Task item
Please copy, exactly as written, the span from the first line below to the line that contains "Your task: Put", including both, and skip the pictures.

Supplied material
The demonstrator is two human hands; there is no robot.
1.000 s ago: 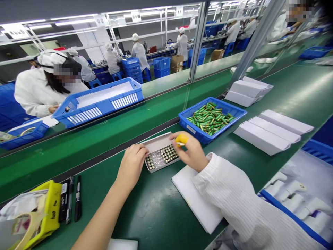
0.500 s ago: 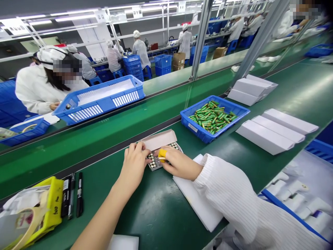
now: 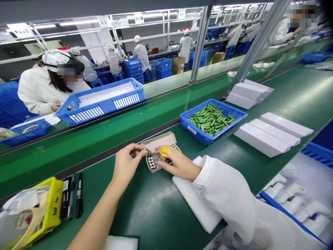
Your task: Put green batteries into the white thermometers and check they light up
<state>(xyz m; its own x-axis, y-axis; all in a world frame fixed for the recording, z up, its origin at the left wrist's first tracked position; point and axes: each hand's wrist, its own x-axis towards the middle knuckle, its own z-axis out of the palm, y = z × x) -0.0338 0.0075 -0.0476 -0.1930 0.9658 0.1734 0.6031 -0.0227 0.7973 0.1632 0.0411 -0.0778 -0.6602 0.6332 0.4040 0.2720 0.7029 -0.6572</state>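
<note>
A small white box (image 3: 159, 141) with its lid flap open lies on the green table, filled with upright batteries (image 3: 154, 160). My left hand (image 3: 126, 164) pinches one green battery (image 3: 147, 150) at the box's left end. My right hand (image 3: 174, 161), in a white sleeve and with a yellow finger cot (image 3: 164, 151) on the index finger, rests on the batteries inside the box, fingers bent over them. A blue bin (image 3: 191, 129) of loose green batteries (image 3: 210, 117) stands behind and to the right.
Closed white boxes (image 3: 273, 133) lie at right, more (image 3: 248, 93) behind the bin. A white foam sheet (image 3: 197, 205) lies under my right forearm. Black markers (image 3: 74, 196) and a yellow tape holder (image 3: 49, 211) are at left. A person in white works across the belt behind a blue crate (image 3: 101, 100).
My right hand came down from above the box onto the batteries. My left hand has lifted off the box's left end and now pinches a single green battery.
</note>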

Result for this task
The demonstrator is two human hands; there is no robot.
1.000 s ago: 
0.500 s ago: 
now: 
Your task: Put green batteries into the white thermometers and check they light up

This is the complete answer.